Me detengo a un metro de ella. El frío que baja de las cumbres no es nada comparado con la rabia que me hiela la sangre. Me guardo las manos en los bolsillos del pantalón del esmoquin, observándola como si fuera una mancha en el paisaje perfecto.
—¿Te has divertido hoy, Jazmín? —pregunto con una calma que la hace borrar la sonrisa poco a poco.
—Solo le he dicho un par de verdades a esa chica. Alguien tiene que ubicarla, ¿no crees? Vuestra familia tiene una reputación que...
—Mi familia tiene la reputación que yo decida darle —la corto, dando un paso hacia ella que la obliga a retroceder hasta chocar con la piedra fría—. Escúchame bien, porque no lo voy a repetir. Vesper no es una invitada, ni es alguien a quien puedas usar para desahogar tu frustración. Es una Vane. Y si vuelves a dirigirle la palabra, si vuelves a mirarla siquiera con ese aire de superioridad, me voy a encargar personalmente de que tu padre pierda hasta el último contrato que tiene firmado con nosotros.
Jazmín abre mucho los ojos, palideciendo. El viento racheado de la montaña le agita el vestido rojo, pero ella parece petrificada.
—No harías eso... hundirías a mi familia por una niñata que acaba de llegar.
—La hundiría por mucho menos —siseo, inclinándome hacia ella hasta que puede ver que no hay ni rastro de duda en mis ojos—. Pero en este caso, lo haré por placer. No vuelvas a acercarte a ella. No vuelvas a mencionar nuestro pasado como si significara algo, porque para mí no fuiste más que un error de juventud que ya he olvidado por completo.
Le quito la copa de la mano con un movimiento seco y la dejo sobre la mesa de piedra.
—Ahora, vas a entrar ahí, vas a buscar a tus padres y te vas a marchar de mi casa. Invéntate lo que quieras, pero si cuando yo vuelva al salón sigues allí, la seguridad te sacará por la puerta de servicio y mañana tu padre estará en la ruina. ¿Ha quedado claro?
Ella intenta decir algo, pero la furia que emano la deja muda. Asiente levemente, con el labio temblando de humillación. Pasa por mi lado casi corriendo, buscando el refugio del interior de la mansión.
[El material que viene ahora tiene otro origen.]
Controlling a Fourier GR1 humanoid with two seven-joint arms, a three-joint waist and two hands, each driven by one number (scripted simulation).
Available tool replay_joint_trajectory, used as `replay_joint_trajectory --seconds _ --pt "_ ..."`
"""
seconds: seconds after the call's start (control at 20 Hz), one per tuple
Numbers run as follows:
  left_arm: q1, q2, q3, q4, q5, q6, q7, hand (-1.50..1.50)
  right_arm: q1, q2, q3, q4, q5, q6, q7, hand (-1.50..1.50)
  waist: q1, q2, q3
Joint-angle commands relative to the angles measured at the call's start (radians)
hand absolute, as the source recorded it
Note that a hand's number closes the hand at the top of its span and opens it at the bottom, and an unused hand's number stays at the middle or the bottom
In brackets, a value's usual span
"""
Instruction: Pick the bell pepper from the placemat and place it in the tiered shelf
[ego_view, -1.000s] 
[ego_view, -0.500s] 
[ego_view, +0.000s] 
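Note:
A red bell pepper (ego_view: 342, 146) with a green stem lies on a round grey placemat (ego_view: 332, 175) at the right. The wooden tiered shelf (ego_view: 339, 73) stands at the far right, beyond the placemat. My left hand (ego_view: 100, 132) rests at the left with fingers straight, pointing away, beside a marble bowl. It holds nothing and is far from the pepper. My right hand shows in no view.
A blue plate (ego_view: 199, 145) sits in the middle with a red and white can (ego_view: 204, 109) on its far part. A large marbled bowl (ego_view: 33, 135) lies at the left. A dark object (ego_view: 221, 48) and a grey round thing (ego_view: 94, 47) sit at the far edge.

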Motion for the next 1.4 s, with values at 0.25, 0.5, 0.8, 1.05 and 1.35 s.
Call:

Me quedo un momento a solas en la terraza, respirando el aire puro y cortante de la Sierra. Miro hacia el ventanal y veo a Vesper a lo lejos, hablando con Kai. El verde esmeralda de su vestido brilla bajo las lámparas de cristal, destacando contra la calidez de la madera de la casa. Es increíble lo mucho que ha cambiado mi mundo desde que ella puso un pie en este lago.
Regreso al salón justo a tiempo para ver a los Miller saliendo apresuradamente por el vestíbulo principal. Mi padre me observa desde la distancia, con una ceja alzada, sospechando que he sido yo quien ha forzado ese final de fiesta para ellos, pero me da exactamente igual.
Me acerco a Vesper y le pongo la mano en la base de la espalda, justo donde la seda termina y empieza su piel. Siento cómo se estremece bajo mi tacto y me dedica una mirada interrogante.
—Ya se han ido —le susurro al oído, disfrutando de cómo se relajan sus hombros—. Y no volverán a molestarte. Nunca más.
Ella me sonríe, una sonrisa de verdad que me acelera el pulso, y por primera vez en toda la noche, siento que la gala ha valido la pena. No por el dinero recaudado, sino porque ahora todos saben, aunque no lo entiendan, que ella es intocable en este paraíso de hielo y cristal.